Bourne is back, and that is essentially all you need to know about this film. While it might not rise to the level of the first two films in the series, it is certainly an improvement on 2012’s “The Bourne Legacy,” which didn’t have Jason Bourne in it at all.
Matt Damon reteams with director Paul Greengrass, who seems to have toned down his signature shaky cam. Their mission? Jason Bourne, off the grid and off his former CIA handlers’ radar for years, is tipped off that the CIA is restarting another black ops program similar to Treadstone that created him. He also catches wind of the CIA’s involvement in surveilling him and messing with his and his father’s life even before he joined. So, like Bourne does, he takes the fight to them.

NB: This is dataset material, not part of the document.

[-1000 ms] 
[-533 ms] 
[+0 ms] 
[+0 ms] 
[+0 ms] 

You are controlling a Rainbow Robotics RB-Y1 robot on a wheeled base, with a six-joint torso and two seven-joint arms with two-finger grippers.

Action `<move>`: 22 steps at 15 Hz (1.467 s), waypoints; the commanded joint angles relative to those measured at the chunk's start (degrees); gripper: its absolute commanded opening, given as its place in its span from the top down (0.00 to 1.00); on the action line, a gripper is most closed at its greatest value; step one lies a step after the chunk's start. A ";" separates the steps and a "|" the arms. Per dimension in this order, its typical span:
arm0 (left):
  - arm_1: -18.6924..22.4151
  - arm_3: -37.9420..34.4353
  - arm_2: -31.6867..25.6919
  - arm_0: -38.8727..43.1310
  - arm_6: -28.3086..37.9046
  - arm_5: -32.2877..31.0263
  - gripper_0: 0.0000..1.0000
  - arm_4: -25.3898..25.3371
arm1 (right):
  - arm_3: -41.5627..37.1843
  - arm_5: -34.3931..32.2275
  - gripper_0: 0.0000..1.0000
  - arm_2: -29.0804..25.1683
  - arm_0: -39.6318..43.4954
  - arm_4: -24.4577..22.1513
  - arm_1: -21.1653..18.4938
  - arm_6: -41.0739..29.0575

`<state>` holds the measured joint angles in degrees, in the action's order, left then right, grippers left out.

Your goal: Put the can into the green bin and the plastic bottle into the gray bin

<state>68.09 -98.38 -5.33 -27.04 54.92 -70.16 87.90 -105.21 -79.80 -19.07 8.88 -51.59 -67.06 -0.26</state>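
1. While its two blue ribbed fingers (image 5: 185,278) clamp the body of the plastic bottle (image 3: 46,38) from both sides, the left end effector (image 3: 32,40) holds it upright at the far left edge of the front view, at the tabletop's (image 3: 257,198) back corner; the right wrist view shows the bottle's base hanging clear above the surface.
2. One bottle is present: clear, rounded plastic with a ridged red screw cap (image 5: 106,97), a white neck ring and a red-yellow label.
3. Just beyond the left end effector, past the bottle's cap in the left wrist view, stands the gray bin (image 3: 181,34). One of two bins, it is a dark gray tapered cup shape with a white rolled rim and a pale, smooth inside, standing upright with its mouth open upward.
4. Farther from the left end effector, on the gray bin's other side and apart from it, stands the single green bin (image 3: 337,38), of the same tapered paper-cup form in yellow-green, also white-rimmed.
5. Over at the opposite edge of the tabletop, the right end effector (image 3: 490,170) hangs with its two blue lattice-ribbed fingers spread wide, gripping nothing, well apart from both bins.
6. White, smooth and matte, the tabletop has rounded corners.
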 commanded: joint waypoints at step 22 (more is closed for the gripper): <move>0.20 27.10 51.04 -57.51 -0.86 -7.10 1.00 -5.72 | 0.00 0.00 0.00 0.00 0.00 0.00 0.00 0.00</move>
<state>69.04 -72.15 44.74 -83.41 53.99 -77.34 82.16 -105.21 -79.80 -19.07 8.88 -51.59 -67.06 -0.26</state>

This time the CIA is led by Tommy Lee Jones and new cyber division chief Alicia Vikander, and they’re teaming with a Silicon Valley giant for unknown nefarious mass surveillance purposes. It’s a solid, cogent plot that helps drive the action and character development we expect from these movies.
Unfortunately the technobabble here is unforgivably bad. It simultaneously both under and overestimates the actual cyber capabilities of our national security apparatus– doing things with a few keystrokes (“Run Predictive Algorithm”) that are likely impossible without hours of detailed analysis. When it focuses on this aspect of the spycraft, invoking the name of Snowden as some sort of electronic boogeyman, it loses all credibility and believability.
But the action sequences are mostly fun. They don’t quite have the freshness of the first several films, but they’re exciting if maybe a little far-fetched. A final car chase scene through the streets of Las Vegas borders on almost silly. It doesn’t compare well with previous chases in both “The Bourne Identity” and “The Bourne Supremacy,” both of which were among the most exciting and fun car chases of the last two decades.
But what you’re really here to see is Bourne. Matt Damon has incredibly little dialogue here, and prefers to do most of his communicating with his one-punch-knockout fists. It’s just fun to watch him inhabit this role, and equally fun to see him play off of Jones and Vikander, who are also both at the top of their game.
It’s unfortunate this film doesn’t do much more than just re-establish the character and possibly set up future sequels. While there are some revelations about Bourne’s background, it’s hard to see how he could distrust the CIA or have reason to take them down any more than he already does.
But this is overall an enjoyable movie. While not as stellar as some of its previous films, it is serviceable, and mostly just fun to watch Matt Damon punch people.